While Indian infrastructure is improving, and further additions and renovations to the country’s airports, highways, and ports are planned, India will not look like China. Democracy may bring certain advantages for long-term development, but autocratic governments are able to plan and execute major infrastructure projects with unrivaled efficiency. This is apparent whether one compares China with India or with Britain. The architect Norman Foster pointed out to me that in the time it took for the environmental review process for one new building at Heathrow, Terminal Five, he will have built—start to finish—the entire new Beijing airport, which is larger than all five of Heathrow’s terminals combined.

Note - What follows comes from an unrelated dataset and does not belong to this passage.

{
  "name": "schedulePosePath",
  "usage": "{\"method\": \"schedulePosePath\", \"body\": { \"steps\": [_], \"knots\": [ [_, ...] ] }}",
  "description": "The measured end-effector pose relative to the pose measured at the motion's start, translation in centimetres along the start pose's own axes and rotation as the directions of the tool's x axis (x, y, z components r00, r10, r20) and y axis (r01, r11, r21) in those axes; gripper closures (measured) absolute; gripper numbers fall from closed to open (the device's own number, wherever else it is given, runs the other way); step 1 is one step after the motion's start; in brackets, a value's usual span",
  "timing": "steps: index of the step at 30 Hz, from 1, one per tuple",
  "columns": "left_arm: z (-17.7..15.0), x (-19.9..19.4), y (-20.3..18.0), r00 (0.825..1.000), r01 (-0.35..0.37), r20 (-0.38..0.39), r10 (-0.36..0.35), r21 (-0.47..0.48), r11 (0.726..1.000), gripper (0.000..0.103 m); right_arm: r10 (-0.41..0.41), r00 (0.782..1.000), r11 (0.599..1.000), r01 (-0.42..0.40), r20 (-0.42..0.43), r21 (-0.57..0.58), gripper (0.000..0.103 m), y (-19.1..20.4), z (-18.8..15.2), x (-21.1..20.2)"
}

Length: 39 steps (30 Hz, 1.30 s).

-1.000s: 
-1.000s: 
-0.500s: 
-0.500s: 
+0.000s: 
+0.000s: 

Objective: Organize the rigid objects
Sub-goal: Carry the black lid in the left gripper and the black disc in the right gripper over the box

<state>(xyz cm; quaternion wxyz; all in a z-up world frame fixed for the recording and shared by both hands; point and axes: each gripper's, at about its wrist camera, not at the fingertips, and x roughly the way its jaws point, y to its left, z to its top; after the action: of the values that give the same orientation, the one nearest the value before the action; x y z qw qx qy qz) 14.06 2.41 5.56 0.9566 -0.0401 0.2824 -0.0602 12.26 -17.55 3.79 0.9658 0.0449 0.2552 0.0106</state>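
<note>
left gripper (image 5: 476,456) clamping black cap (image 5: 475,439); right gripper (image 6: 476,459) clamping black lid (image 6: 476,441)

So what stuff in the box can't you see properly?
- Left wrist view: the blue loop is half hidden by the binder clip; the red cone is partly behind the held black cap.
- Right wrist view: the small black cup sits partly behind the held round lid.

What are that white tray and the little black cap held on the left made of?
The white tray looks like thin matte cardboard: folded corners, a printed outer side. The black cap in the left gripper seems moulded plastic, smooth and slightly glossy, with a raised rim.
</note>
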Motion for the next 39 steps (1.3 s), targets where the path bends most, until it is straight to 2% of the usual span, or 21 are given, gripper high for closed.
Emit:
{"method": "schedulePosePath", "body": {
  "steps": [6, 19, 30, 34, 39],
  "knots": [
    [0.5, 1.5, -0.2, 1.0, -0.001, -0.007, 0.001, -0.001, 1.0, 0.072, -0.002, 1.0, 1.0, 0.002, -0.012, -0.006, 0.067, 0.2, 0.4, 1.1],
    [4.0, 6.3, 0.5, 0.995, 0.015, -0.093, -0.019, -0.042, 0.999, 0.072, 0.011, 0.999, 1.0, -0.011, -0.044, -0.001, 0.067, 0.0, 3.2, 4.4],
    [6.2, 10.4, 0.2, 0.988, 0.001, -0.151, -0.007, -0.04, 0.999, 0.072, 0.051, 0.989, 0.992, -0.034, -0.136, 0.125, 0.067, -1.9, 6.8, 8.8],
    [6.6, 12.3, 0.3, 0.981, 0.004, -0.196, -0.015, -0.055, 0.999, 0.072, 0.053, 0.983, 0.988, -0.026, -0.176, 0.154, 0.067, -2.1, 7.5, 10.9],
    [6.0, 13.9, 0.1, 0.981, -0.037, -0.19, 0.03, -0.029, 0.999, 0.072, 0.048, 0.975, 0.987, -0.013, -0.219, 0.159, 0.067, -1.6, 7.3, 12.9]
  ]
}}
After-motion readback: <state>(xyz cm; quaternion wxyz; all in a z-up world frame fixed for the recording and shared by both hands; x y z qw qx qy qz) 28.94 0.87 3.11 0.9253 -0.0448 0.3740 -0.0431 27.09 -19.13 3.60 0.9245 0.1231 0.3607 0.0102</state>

Yet even if great infrastructure pleases foreign travelers and investors and signals a country on the move, its economic impact can be exaggerated. When China was growing at its fastest, in the 1980s and early 1990s, it had terrible roads, bridges, and airports—far worse than India does today. Even in the developed world, the country with the best infrastructure does not always win. France has trains and roads that gleam next to America’s creaky system. But it’s the U.S. economy that has edged ahead for the last three decades. A vibrant private sector can deliver extraordinary growth even when traveling on bad roads.

Some scholars argue that India’s path has distinct advantages. MIT’s Yasheng Huang points out that Indian companies use their capital far more efficiently than Chinese companies, in part because they do not have access to almost unlimited supplies of it.
4
They benchmark to global standards and are better managed than Chinese firms. Despite starting its reforms later (and thus being earlier in the development cycle) than China, India has produced many more world-class companies, including Tata, Infosys, Ranbaxy, and Reliance. And its advantage is even more apparent at the lower levels. Every year, Japan awards the coveted Deming Prizes for managerial innovation. Over the last five years, they have been awarded more often to Indian companies than to firms from any other country, including Japan. India’s financial sector is at least as transparent and efficient as any in developing Asia (that is, excluding Singapore and Hong Kong).